Want to know why the Saudis offered to make up the US military aid if Mubarak stuck around? Wonder no more. Here’s an Egyptian blogger’s response to the idea. Note that Egypt has a long standing foreign policy aim of competing with Saudi Arabia as the leading Arab power. About as much help for Mubarak as an endorsement from Binyamin Netanyahu – but then he got one of those, too.
Learn about the Brothers.
Feminism in action in Tahrir Square; an absolute must-read.
The White House seeks advice from…not obviously the right people.
Hossam El-Hamalawy‘s Flickr stream – gripping photoreportage. He’s streaming live video from the march on Nile TV right now.
Well, that settles it then
Remarks prepared by European Commission President José Manuel Barroso for his potentially awkward news conference with Hungarian Prime Minister Viktor Orbán –
Earlier this year, I made clear that it is not only the so-called “federalists” who want to see more economic governance and economic co-ordination in Europe; it is the markets. The markets are demanding more coordination at European level. The markets are sending every day a very clear message that Europe has to work in a more coordinated manner when it comes to economic and financial issues, so it is not a question of utopia or idealism to ask for stronger economic governance and coordination. It is a matter of realism, sound, solid common sense.
Does Mr Barroso really mean to argue that European Union citizens should be willing to surrender more economic autonomy to EU institutions because “the markets” demand it? You could fry that argument in a referendum, if you had a referendum.

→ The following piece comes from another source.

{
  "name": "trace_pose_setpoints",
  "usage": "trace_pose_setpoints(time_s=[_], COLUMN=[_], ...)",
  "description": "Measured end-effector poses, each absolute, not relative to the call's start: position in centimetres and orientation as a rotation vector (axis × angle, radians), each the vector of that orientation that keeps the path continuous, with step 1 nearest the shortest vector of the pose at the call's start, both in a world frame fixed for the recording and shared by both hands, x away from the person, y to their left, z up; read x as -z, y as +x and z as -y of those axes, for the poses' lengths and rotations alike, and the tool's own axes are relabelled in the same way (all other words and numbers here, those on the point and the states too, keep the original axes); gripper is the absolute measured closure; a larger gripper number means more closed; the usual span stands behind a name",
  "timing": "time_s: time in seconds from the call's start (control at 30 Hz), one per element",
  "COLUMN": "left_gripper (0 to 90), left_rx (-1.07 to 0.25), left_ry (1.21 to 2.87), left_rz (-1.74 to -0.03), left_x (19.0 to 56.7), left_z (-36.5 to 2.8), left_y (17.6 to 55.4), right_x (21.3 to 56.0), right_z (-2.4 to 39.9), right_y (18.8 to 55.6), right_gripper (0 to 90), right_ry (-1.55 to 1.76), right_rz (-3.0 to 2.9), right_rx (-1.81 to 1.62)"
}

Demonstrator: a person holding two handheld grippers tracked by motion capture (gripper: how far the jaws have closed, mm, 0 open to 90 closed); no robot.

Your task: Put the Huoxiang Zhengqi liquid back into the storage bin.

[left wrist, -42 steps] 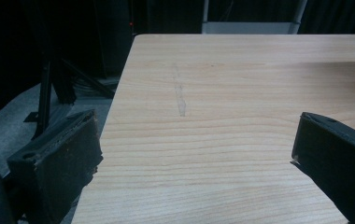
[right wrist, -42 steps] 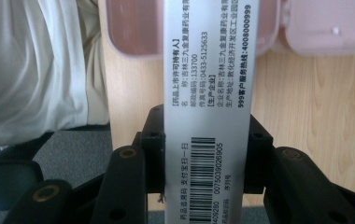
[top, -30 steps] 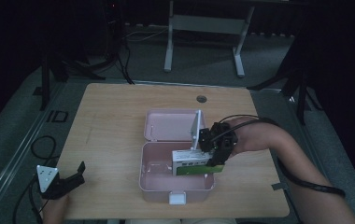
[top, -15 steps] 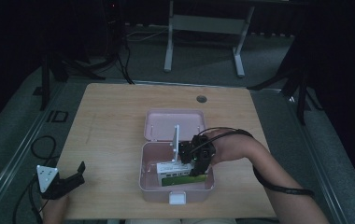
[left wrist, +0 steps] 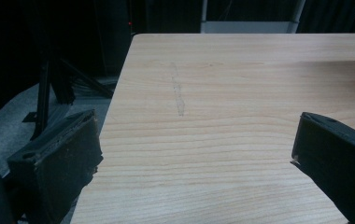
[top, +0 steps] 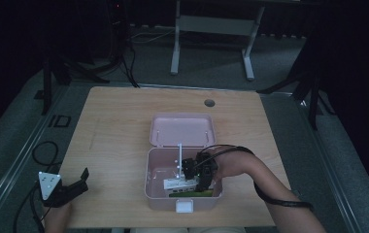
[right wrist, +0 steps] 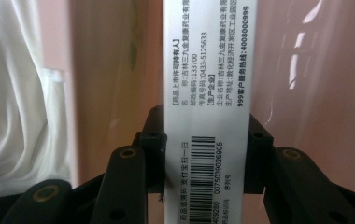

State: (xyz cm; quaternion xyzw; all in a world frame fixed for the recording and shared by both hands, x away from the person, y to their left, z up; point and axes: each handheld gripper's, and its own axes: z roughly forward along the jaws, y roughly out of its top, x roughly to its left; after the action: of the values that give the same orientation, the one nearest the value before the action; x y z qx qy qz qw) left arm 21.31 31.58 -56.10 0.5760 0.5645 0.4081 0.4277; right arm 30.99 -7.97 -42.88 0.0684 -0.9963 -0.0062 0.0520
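The white box (right wrist: 207,88), centre of the right gripper view, reads "0433-5125633", "133700", "4008000999"; under its barcode, "0075039026905".

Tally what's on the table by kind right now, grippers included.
Pink box, lid open: 1
White carton held in the right gripper: 1
Grippers: 2, counting the left gripper
Total: 4
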Motion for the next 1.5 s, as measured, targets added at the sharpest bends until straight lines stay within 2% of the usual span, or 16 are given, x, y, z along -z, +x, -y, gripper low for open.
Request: trace_pose_setpoints(time_s=[0.27, 0.67, 0.87, 1.0, 1.2, 1.33, 1.5], left_gripper=[1.7, 1.7, 1.7, 1.7, 1.7, 1.6, 1.7], left_rx=[-1.018, -1.023, -1.022, -1.024, -1.026, -1.028, -1.031], left_ry=[1.443, 1.445, 1.442, 1.444, 1.441, 1.436, 1.431], left_rz=[-1.410, -1.410, -1.410, -1.409, -1.410, -1.410, -1.410], left_x=[56.1, 56.1, 56.1, 56.1, 56.1, 56.1, 56.1], left_z=[-31.6, -31.6, -31.6, -31.6, -31.5, -31.5, -31.5], left_y=[21.3, 21.3, 21.3, 21.3, 21.3, 21.3, 21.3], right_x=[45.1, 46.3, 45.6, 43.4, 39.8, 37.9, 36.1], right_z=[7.8, 8.2, 8.3, 8.7, 9.9, 11.1, 13.1], right_y=[31.1, 30.8, 30.9, 31.0, 31.4, 32.1, 32.7], right_gripper=[62.0, 59.6, 40.9, 35.5, 19.6, 13.8, 13.5], right_ry=[0.194, 0.192, 0.154, 0.121, 0.121, 0.080, 0.026], right_rz=[3.028, 3.041, 3.059, 3.074, 3.146, 3.187, 3.226], right_rx=[-0.059, -0.104, -0.099, 0.005, 0.153, 0.274, 0.428])
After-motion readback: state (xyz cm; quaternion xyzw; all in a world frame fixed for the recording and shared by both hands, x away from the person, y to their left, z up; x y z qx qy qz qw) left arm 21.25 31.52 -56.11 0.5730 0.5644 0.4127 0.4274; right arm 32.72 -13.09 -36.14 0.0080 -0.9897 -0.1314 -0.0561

The EU’s crowning achievement
As relief from the gloom this weekend, it struck me recently that there was literally nothing that would shock me about Silvio Berlusconi. Really, I couldn’t imagine a revelation that I hadn’t already mentally priced-in. And then, I realised that this is one of the achievements of the European Union, NATO, and the post-war settlement of Europe. Possibly the most important one. Someone like him has been the leader of a significant power, a country that owns its own reconnaissance satellites and builds aircraft carriers and Eurofighters, for years on end, and what has he managed to do? What evil has he done that will last beyond him? Of course, in many ways he’s been lucky, but then that’s rather my point. The system was stronger than the man, as Kevin Drum put it. You could say the same about Italy.

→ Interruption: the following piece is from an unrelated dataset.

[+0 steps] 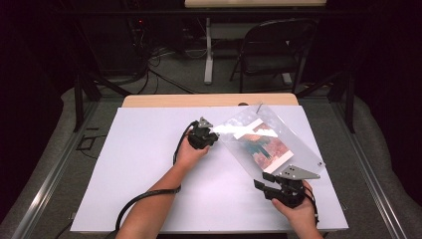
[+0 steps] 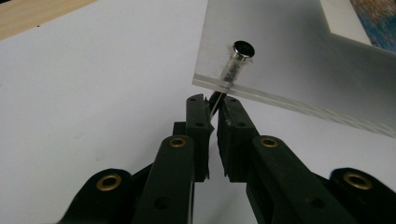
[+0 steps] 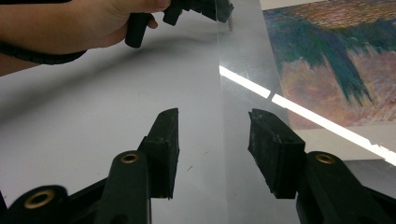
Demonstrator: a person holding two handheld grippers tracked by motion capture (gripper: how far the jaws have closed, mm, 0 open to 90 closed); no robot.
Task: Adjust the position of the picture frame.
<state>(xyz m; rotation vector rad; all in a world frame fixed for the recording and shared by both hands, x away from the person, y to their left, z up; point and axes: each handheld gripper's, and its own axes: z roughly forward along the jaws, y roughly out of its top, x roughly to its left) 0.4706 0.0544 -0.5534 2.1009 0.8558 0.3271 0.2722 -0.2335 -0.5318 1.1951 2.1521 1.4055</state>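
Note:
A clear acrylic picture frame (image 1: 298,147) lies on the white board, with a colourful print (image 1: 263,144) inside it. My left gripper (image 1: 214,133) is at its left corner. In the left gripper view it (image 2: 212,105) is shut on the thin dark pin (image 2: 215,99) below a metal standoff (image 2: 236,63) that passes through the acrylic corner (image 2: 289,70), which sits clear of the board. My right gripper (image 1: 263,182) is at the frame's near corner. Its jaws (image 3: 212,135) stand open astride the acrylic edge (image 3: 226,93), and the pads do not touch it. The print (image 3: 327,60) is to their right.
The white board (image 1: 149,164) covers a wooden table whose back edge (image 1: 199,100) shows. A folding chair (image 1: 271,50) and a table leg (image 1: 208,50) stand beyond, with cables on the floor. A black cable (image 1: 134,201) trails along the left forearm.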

Question for Eurozone finance ministers
Today in the lower house of the Irish parliament, Minister for Finance Brian Lenihan repeated a statement that he made on Irish radio yesterday concerning European endorsement of the Irish government’s policies in relation to the banking crisis. Specifically, he told the house –
The fact is that every finance minister in Europe [Eurozone] indicated the other evening that the [blanket bank liability] guarantee was the correct policy at the time [September 2008].
The basis is this paragraph from the Eurogroup statement following their Monday meeeting
We welcome the measures taken to date by Ireland to deal with issues in its banking sector, via guarantees, recapitalisation and asset segregation. These measures have helped to support the Irish banking sector at a time of great dislocation. However, market conditions have not normalised and pressures remain, giving rise to concerns that further reforms and stabilisation measures may be appropriate.
Since this statement is like all such statements written to be vague enough to encompass what all the parties want it to mean, it’s worth being more specific. So: do the finance ministers support a policy of open-ended liability guarantees to insolvent banks regardless of their size? Because that’s what Ireland did in 2008. And the minister is now using the claimed endorsement of his European colleagues as a basis for being angry at the opposition for even having forced a vote on the extension of the revamped guarantee yesterday.